Abstract: Inflammation is an integral part of autoimmune diseases, which are caused by dysregulation of the immune system. This dysregulation involves an imbalance between pro-inflammatory versus anti-inflammatory mediators. These mediators include various cytokines and chemokines; defined subsets of T helper/T regulatory cells, M1/M2 macrophages, activating/tolerogenic dendritic cells, and antibody-producing/regulatory B cells. Despite the availability of many antiinflammatory/immunomodulatory drugs, the severe adverse reactions associated with their longterm use and often their high costs are impediments in effectively controlling the disease process. Accordingly, suitable alternatives are being sought for these conventional drugs. Natural products offer promising adjuncts/alternatives in this regard. The availability of specific compounds isolated from dietary/medicinal plant extracts have permitted rigorous studies on their disease-modulating activities and the mechanisms involved therein. Here, we describe the basic characteristics, mechanisms of action, and preventive/therapeutic applications of 5 well-characterized natural product compounds (Resveratrol, Curcumin, Boswellic acids, Epigallocatechin-3-gallate, and Triptolide). These compounds have been tested extensively in animal models of autoimmunity as well as in limited clinical trials in patients having the corresponding diseases. We have focused our description on predominantly T cell-mediated diseases, such as rheumatoid arthritis, multiple sclerosis, Type 1 diabetes, ulcerative colitis, and psoriasis.
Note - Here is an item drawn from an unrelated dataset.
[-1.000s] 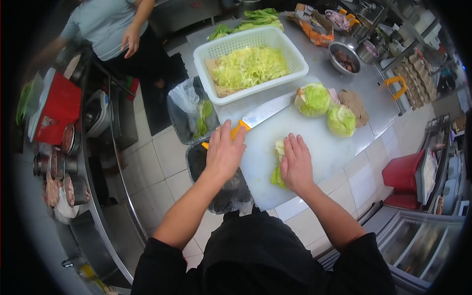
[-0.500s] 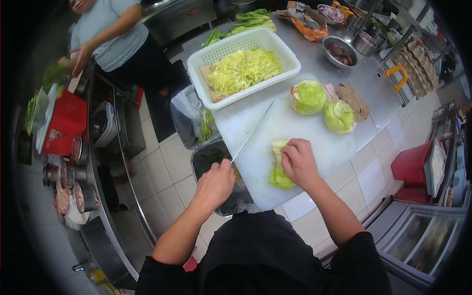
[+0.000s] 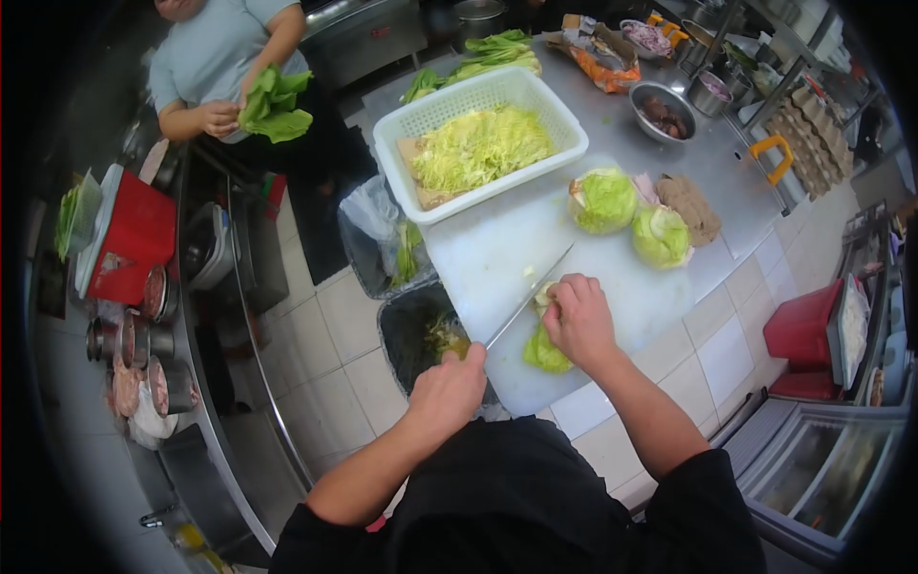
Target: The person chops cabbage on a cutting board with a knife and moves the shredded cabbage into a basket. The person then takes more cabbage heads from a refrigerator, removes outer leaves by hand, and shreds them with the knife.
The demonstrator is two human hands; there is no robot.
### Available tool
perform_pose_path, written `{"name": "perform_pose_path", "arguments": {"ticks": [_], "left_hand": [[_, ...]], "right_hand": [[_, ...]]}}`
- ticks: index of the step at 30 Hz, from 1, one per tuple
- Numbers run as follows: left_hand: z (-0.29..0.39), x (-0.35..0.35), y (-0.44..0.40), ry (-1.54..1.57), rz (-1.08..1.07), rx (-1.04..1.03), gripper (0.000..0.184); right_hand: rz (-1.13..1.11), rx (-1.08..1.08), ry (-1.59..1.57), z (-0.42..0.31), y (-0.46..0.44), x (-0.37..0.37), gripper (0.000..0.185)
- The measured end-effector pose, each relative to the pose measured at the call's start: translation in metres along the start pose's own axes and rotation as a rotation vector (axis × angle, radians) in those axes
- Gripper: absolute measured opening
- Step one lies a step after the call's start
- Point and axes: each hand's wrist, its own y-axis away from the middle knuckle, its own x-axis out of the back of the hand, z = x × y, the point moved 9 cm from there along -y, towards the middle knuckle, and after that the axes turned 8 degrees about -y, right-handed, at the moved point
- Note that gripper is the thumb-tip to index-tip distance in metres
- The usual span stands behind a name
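Observation:
Closed round the handle of a large knife (image 3: 521, 311), my left hand (image 3: 448, 390) is at the near left edge of the white cutting board (image 3: 497, 249). The blade stands on edge against the pale end of a lettuce piece (image 3: 543, 354). My right hand (image 3: 580, 316) presses that piece with bent fingers, just right of the blade. A small pale bit lies beyond the blade. Two lettuce heads (image 3: 603, 201) (image 3: 661, 236) rest at the board's far right. Shredded lettuce (image 3: 483, 148) fills a white perforated basket (image 3: 411, 194) behind the board.
Lined bins (image 3: 387, 330) stand below the board's left edge. At the upper left a person (image 3: 215, 67) holds green leaves (image 3: 275, 103). A metal bowl (image 3: 662, 112), leafy greens and a brown cloth (image 3: 688, 208) are on the steel table.
The left hand first lifted the flat-lying knife by its handle, then brought its blade right onto the lettuce piece. A pale bit has come off. The other person now holds leaves in front.

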Motion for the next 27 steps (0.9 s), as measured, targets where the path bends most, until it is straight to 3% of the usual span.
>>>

Keywords: autoimmunity; boswellic acids; colitis; curcumin; diabetes; EGCG; multiple sclerosis; natural products; psoriasis; resveratrol; rheumatoid arthritis; triptolide

Chronic inflammation is an integral component of autoimmune diseases, which are caused by dysregulation of the immune system, such that the host mounts an immune response to body’s own component proteins and/or cells [1–5]. A variety of antiinflammatory and immunomodulatory drugs are available for these disorders [6–10]. However, prolonged use of these drugs, which is necessary to keep persistent autoimmune reactivity in check, is frequently associated with severe adverse reactions and unavoidable high expense for the drugs. Newer drugs, such as biologics, may cause unintended systemic immune suppression, which increases the risk of severe infections and possibly, certain malignancies [6,7,10]. Furthermore, a proportion of autoimmune patients, for example, about 30–40% in case of rheumatoid arthritis (RA), fail to respond well to these drugs [11]. For these reasons, increasing proportion of patients with autoimmune diseases are resorting to the use of natural products [12–14]. Most popular among these products are plant-derived natural products, which have been part of various traditional systems of medicine across the world. Traditional Chinese medicine (TCM), Ayurvedic medicine, and indigenous African medicine are examples of such systems [11,13–19].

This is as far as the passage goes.